Well you are having a birthday at a very inconvenient time for me. Nyoka and I are trying to pack for our trip to England September 17. Ideally I would write to you while in flight over the big ocean where I could talk to you about World War Two, the Battle of The Atlantic, U-boats, ships with a thousand people on them hit by torpedoes and sinking to the bottom, soldiers and sailors from the mountains, young guys, first trip out of the country, still down there in the briny deep. I still think about those WW II boys who never made it home again to see their mammies and pappies and their old homeplaces once more.

          I still need to have a sense of original homeplace kept alive by visits, stoking the old memories from my own early life. I go often to walk the old ground where my lost family walked in days of yore. There are places I still go to that will break your heart, free the feelings and the tears, calling it all back to life again. Sitting by the creeks I hear their voices in the flowing water, mountain streams that have been flowing a million years. I'm sure you know it too, that sense of pattern on the land, the coherence of the flowing creeks and rivers shaped by natural forces including gravity, water always seeking the lower level. Then come the times when people built obstructions, distorted the original integrity. (Integrity: the quality of being whole, complete.)

          For all the destructive human imprint laid down on the land in our time, there is much of the old that remains; part of our task is to search around and find those early traces when the only human imprint was natural, organic, in accord. The mountain land still has much to say to us. I'm reminded just now of James Still's poem “Leap Minnows, Leap”:

                         The minnows leap in drying pools,
                         In islands of water along the creekbed sands
                         They spring on drying tails, white bellies to the sun,
                         Gills spread, gills fevered and gasping.
                         The creek is sun and sand, and fish throats rasping.

                         One pool has a peck of minnows. One living pool
                         Is knuckle deep with dying, a shrinking yard
                         Of glittering bellies. A thousand eyes look, look,
                         A thousand gills strain, strain the water-air.
                         There is plenty of water above the dam, locked and deep,
                         Plenty, plenty and held. It is not here.
                         It is not where the minnows spring with lidless fear.
                         They die as men die. Leap minnows, leap.
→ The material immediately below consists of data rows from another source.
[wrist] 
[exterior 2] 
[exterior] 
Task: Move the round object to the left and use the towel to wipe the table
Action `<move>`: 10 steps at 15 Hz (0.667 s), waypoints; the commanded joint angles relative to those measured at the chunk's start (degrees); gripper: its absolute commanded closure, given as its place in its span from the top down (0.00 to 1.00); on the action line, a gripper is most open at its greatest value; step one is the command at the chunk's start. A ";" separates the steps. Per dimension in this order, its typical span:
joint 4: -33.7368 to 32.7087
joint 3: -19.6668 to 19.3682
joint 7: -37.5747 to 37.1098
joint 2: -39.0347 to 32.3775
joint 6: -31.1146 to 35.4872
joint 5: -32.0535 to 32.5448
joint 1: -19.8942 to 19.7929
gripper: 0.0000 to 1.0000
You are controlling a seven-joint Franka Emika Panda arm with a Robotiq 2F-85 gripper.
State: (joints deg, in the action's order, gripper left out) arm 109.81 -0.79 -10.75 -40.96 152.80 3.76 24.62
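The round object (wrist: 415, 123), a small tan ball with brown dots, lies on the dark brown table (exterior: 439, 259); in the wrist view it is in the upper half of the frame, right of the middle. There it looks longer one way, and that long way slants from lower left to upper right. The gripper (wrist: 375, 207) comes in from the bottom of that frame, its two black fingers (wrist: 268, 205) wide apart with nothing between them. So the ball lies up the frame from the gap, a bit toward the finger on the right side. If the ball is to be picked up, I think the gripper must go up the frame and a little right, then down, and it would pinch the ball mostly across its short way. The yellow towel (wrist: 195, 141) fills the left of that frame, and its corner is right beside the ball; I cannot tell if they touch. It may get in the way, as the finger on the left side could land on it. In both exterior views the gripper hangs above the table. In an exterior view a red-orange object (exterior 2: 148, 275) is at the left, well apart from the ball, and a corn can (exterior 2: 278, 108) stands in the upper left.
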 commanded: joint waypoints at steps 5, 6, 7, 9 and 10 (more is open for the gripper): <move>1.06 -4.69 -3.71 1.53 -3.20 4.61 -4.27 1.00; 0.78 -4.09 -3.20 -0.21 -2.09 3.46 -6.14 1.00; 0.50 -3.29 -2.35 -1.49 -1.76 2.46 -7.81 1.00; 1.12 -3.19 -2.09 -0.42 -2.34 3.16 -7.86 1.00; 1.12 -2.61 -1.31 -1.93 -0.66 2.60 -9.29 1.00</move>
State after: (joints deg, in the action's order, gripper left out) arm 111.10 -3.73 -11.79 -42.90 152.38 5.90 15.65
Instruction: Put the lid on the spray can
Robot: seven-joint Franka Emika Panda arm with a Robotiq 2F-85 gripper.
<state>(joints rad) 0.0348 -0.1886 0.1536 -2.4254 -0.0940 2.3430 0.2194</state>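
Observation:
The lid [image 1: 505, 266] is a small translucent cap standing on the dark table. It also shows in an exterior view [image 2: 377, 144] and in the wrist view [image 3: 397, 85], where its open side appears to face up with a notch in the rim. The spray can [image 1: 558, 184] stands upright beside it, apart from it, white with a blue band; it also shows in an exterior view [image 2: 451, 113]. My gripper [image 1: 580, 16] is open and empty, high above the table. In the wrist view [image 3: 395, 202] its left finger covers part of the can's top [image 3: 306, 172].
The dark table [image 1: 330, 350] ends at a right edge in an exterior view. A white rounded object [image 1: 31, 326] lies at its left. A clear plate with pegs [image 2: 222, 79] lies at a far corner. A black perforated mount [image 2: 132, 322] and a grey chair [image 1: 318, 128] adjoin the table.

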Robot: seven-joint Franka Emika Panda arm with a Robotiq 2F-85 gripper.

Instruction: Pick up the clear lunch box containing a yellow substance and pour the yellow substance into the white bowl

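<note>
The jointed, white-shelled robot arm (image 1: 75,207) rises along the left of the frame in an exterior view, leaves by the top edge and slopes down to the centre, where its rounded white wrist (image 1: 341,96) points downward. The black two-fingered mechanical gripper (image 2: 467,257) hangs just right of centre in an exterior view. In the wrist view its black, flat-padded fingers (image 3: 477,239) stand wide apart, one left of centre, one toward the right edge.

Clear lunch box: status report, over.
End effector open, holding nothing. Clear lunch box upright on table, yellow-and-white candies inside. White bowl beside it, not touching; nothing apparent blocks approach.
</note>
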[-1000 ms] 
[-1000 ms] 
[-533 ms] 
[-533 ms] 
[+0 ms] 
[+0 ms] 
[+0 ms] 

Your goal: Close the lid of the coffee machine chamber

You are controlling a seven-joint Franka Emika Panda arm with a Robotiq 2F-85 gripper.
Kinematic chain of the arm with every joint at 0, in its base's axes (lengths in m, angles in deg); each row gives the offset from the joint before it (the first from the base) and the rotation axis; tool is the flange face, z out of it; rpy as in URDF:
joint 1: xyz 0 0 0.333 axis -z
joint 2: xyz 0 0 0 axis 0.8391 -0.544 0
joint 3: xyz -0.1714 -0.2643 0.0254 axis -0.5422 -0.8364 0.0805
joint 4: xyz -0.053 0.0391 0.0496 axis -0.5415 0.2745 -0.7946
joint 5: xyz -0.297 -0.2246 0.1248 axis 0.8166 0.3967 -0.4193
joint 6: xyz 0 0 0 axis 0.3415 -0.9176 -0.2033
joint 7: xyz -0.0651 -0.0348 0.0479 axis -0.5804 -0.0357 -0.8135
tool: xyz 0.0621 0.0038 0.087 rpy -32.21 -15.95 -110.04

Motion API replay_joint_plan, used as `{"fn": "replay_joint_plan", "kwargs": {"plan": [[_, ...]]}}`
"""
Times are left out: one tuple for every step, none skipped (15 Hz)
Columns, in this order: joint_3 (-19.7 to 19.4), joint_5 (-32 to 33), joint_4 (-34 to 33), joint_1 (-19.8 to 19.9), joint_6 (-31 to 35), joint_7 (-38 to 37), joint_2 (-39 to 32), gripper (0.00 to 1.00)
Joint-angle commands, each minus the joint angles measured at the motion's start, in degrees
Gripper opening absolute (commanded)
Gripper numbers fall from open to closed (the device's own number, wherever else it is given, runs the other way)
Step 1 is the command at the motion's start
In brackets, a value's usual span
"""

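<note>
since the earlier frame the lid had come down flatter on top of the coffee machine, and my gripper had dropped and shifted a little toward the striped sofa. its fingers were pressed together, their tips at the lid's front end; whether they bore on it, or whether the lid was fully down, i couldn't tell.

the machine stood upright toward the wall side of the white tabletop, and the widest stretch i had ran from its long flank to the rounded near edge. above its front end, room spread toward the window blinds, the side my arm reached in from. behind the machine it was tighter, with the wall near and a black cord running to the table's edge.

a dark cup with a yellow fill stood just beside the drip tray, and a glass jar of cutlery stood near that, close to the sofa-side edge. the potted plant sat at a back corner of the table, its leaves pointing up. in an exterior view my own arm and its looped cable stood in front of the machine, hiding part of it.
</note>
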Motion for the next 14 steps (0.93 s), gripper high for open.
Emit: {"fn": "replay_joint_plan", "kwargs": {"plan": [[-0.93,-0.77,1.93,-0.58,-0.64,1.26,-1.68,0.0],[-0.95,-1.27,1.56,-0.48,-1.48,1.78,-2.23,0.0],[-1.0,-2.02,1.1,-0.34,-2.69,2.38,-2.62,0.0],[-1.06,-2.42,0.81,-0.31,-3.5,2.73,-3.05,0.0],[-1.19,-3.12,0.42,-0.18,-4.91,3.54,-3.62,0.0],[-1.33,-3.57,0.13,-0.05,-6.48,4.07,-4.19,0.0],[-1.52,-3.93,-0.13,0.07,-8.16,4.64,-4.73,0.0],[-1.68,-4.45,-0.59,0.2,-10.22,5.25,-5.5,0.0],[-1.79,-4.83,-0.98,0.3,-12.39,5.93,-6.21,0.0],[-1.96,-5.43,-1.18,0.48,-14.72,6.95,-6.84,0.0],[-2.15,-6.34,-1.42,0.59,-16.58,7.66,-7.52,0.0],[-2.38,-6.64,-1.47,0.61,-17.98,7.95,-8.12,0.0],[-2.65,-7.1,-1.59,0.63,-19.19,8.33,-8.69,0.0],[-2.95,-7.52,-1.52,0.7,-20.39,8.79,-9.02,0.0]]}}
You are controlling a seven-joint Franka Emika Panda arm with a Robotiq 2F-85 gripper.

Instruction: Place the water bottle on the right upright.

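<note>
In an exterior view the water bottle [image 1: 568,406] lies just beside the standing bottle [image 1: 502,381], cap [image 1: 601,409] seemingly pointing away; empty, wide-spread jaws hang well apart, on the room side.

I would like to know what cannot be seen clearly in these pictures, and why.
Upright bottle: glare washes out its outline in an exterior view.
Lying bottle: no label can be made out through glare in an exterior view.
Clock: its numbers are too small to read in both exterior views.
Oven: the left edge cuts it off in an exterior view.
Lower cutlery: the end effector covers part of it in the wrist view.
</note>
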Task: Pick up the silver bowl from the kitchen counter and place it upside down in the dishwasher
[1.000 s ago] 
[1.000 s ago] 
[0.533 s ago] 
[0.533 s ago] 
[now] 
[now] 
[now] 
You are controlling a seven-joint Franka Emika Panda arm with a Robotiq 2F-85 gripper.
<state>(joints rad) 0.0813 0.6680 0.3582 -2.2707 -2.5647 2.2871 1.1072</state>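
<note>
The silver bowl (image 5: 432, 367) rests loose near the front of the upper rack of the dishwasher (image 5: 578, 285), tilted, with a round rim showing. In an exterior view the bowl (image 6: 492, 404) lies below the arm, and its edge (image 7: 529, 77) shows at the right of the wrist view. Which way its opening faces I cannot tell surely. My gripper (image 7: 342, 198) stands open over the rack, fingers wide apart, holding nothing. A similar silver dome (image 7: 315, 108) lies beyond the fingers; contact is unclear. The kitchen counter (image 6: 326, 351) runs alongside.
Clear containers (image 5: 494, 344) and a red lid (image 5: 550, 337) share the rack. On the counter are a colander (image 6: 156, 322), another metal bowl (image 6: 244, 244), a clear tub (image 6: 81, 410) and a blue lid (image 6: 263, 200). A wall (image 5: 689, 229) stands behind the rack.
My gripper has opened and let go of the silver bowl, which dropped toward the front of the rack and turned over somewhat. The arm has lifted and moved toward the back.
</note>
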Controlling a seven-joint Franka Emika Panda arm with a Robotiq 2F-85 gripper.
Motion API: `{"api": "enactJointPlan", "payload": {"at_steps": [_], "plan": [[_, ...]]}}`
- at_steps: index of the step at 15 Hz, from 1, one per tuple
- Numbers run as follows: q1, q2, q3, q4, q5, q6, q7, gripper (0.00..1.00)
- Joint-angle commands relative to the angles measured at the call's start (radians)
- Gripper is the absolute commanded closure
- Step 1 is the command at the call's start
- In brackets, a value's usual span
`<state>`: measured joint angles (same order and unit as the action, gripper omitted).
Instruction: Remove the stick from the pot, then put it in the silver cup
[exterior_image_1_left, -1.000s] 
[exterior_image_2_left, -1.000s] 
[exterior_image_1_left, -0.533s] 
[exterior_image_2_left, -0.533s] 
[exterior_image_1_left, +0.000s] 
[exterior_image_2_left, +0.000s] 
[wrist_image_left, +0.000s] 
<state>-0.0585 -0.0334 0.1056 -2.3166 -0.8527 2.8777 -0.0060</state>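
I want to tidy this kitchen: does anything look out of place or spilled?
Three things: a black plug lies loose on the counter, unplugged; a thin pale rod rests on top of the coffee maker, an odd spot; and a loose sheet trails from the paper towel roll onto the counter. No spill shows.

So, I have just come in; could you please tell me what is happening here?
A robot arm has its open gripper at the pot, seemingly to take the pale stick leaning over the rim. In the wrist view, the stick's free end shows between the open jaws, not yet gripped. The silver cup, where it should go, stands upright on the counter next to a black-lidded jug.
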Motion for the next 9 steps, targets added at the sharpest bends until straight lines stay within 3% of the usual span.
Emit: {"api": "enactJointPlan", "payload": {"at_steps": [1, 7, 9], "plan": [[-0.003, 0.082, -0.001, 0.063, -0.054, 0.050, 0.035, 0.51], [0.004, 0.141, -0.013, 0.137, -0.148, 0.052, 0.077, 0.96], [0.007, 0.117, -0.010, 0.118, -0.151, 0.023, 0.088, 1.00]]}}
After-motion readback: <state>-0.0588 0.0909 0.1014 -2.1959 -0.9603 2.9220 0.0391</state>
The land, the water, this poem, Mr. Still, now you own it all, Nick. You have earned it; you know what to do with it. Nourish it and it will nourish you.

          Before I go, Nick, let me say happy birthday. You might be interested to know that now in my UK office I am listening to Ravi Shankar play his sitar, ragas. Songs of the universe. clarity. It is changing my mood. Last sunlight of the day outside. Evening approacheth. Have you got hold of Chuck Kinder's new novel The Last Mountain Dancer yet? A wild and original novel, purest kind of hillbilly, gonna rattle some people, make 'em get some new thought patterns going, enough repetition already. Why don't you review it for some publication?

          Bill the Conqueror is my ancestor, the Normans were Vikings originally. Grrrrrr. Let's be Vikings! Run around wild and dangerous all over the place. Rob the rich and give it to the poor. I live in myth much of the time. From mythland the ordinary world looks quite strange, unknown, beautiful too. Have you discovered Leonard Roberts' work yet? If not, leave the party this instant and go get a copy of Up Cutshin and Down Greasy. Them old tales they told all around the hills back before television, talk about myth. Sometimes I think I'm Jack, hopping from adventure to adventure. Now here I get ready to go to the old country. You get ready too. Go off and be Nick the Mighty, get used to having power. Same for that redneck boy you run with, ol Erik the Bold.

          More power to you, buddy, have fun.